Characterisation and Decontamination of Radioactive Stainless Steel Waste

Lead Research Organisation: University of Manchester
Department Name: Chem Eng and Analytical Science


Nuclear decommissioning programmes across the world have highlighted the requirement for a greater understanding of how radionuclides interact and become bound to the surface of materials. The volume of waste arising from decommissioning activities is predicted to be substantial; therefore cost, safety and environmental drivers all exist to reduce the volume of all types of radioactive waste requiring disposal. Contaminated metals make up a significant proportion of the waste inventory as components (such as pipework, vessels and structural beams) become contaminated during nuclear operations. In 2016, the Nuclear Decommissioning Authority (NDA) reported that there is approximately 32,000 tonnes of contaminated intermediate level waste (ILW) stainless steel that exists in the UK alone. At a current predicted rate of ~£70,000/m3 to dispose of ILW, this volume of waste adds up to a considerable cost liability (~£300m) that will need to be funded by the UK taxpayer. When other forms of metallic waste are taken into account, as well as waste arising from outside the UK, this value becomes significantly larger and the size of the challenge apparent.
A thorough understanding of the nature of waste materials is of vital importance for the nuclear sector in order to reduce the cost of decommissioning. Through helping stakeholders to understand their challenges, more informed decisions can be made when planning decommissioning operations and selecting decontamination procedures. The work proposed in this project supports the selection of the most appropriate decommissioning strategies and also feeds into the selection of materials in future nuclear facilities. Therefore, this project initially aims to extensively characterise a number of real active plant samples utilizing state-of-the-art facilities with supporting work to establish mechanistic understanding of contamination processes. This will inform decontamination strategies which will be tested in this work.

Project Outline
The project will involve two key stages:
Stage 1 - The focus of this stage will be to fully characterize a small number of contaminated stainless steel specimens obtained from real plants. Supporting work exploring the nature of the contamination of these plant samples will be performed under lab scale controlled conditions using simulant contaminating solutions. Initiatives such as Sellafield's active demonstrator programme would be an ideal opportunity for the student to study 'real-life' active material and generate a new stock of knowledge for a key nuclear stakeholder. Opportunities for this collaboration will be arranged through Sellafield's Integrated Project Teams. High resolution analytical techniques will be required for this work due to the very low concentration of radioisotopes that are expected on these materials. This in turn means access to specialised equipment at facilities such as NNL, Diamond Light Source and Manchester's radiochemistry laboratories will be required.
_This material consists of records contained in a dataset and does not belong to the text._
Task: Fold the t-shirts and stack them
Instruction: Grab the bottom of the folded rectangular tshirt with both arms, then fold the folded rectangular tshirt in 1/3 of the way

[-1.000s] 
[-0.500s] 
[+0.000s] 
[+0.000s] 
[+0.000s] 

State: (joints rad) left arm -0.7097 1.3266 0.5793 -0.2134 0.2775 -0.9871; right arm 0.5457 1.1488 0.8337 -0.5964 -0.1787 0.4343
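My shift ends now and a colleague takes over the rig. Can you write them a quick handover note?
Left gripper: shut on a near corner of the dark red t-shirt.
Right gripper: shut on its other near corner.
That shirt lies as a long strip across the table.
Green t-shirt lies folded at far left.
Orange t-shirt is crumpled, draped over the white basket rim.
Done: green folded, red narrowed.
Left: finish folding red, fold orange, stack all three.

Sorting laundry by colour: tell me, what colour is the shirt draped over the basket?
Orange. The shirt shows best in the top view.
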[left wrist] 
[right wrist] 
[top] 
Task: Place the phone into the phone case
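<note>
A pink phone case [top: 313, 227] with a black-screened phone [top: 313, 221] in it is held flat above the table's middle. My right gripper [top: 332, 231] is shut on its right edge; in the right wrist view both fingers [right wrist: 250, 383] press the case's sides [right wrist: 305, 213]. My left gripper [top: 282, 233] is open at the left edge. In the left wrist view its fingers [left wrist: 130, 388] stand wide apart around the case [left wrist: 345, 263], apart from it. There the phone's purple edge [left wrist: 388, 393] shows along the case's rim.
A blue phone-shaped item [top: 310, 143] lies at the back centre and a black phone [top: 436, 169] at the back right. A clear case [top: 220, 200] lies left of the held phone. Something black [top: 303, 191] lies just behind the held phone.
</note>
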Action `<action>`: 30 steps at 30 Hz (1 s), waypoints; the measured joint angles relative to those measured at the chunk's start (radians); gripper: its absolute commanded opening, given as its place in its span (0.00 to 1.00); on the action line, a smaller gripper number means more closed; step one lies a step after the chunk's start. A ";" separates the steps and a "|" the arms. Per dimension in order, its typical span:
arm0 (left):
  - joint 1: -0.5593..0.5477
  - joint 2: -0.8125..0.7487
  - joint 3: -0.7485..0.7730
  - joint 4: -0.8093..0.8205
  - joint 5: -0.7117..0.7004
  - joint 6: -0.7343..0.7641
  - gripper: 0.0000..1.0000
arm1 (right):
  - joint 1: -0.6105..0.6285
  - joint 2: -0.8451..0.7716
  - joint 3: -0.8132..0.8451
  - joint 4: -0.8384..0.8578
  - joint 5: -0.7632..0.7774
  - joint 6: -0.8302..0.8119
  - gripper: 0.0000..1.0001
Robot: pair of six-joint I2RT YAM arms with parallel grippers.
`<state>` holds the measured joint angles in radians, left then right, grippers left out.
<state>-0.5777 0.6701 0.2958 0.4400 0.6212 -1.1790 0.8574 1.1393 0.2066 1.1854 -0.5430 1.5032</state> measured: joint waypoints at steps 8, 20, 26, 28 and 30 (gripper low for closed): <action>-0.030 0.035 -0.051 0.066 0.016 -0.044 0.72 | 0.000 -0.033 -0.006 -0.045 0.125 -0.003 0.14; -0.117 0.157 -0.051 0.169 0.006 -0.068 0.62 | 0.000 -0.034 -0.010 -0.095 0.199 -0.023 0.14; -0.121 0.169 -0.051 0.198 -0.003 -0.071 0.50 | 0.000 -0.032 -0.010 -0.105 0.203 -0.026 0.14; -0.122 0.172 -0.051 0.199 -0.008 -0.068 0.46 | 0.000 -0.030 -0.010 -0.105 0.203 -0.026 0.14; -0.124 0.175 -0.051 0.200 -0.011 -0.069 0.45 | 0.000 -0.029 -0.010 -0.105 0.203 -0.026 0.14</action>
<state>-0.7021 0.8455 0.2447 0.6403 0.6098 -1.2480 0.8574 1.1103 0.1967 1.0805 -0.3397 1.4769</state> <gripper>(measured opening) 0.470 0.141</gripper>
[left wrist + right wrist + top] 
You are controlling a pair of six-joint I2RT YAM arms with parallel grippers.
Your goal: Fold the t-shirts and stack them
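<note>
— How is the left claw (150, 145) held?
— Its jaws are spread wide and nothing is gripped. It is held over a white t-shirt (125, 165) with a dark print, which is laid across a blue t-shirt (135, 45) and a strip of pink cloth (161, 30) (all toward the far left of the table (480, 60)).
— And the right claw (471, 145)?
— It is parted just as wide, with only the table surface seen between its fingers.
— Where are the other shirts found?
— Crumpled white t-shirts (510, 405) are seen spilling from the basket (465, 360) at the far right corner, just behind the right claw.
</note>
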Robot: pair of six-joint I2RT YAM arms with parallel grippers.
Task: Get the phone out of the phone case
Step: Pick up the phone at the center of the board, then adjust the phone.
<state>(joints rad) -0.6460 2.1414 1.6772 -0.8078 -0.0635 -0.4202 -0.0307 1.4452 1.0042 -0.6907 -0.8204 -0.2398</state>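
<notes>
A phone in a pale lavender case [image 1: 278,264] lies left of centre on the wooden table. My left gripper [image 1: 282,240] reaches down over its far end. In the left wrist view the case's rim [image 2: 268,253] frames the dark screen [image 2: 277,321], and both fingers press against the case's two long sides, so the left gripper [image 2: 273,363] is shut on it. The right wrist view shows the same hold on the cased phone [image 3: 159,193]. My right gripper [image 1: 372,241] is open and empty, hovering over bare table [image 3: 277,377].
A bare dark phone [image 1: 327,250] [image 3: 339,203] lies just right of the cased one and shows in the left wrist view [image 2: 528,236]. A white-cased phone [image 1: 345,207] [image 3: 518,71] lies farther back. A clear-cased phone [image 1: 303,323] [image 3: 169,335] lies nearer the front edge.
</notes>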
Stage 2 - Following the characterisation of the targeted specimens, the focus of this project will switch to the decontamination. It is well recognised in the nuclear sector that a 'toolbox' of decontamination technologies will be required to fully decommission the entire NDA estate. However, studies often only focus on one technology and it is often difficult to select the most appropriate technique without direct comparison. Through applying several appropriately selected decontamination processes to the same contaminated specimen the pros and cons of each techniques can be determined and recommendations made to the industry. This work will also enable the decontamination technologies studies to progress to industrial deployment.

EPSRC Research Area: Nuclear Fission (under the Energy theme)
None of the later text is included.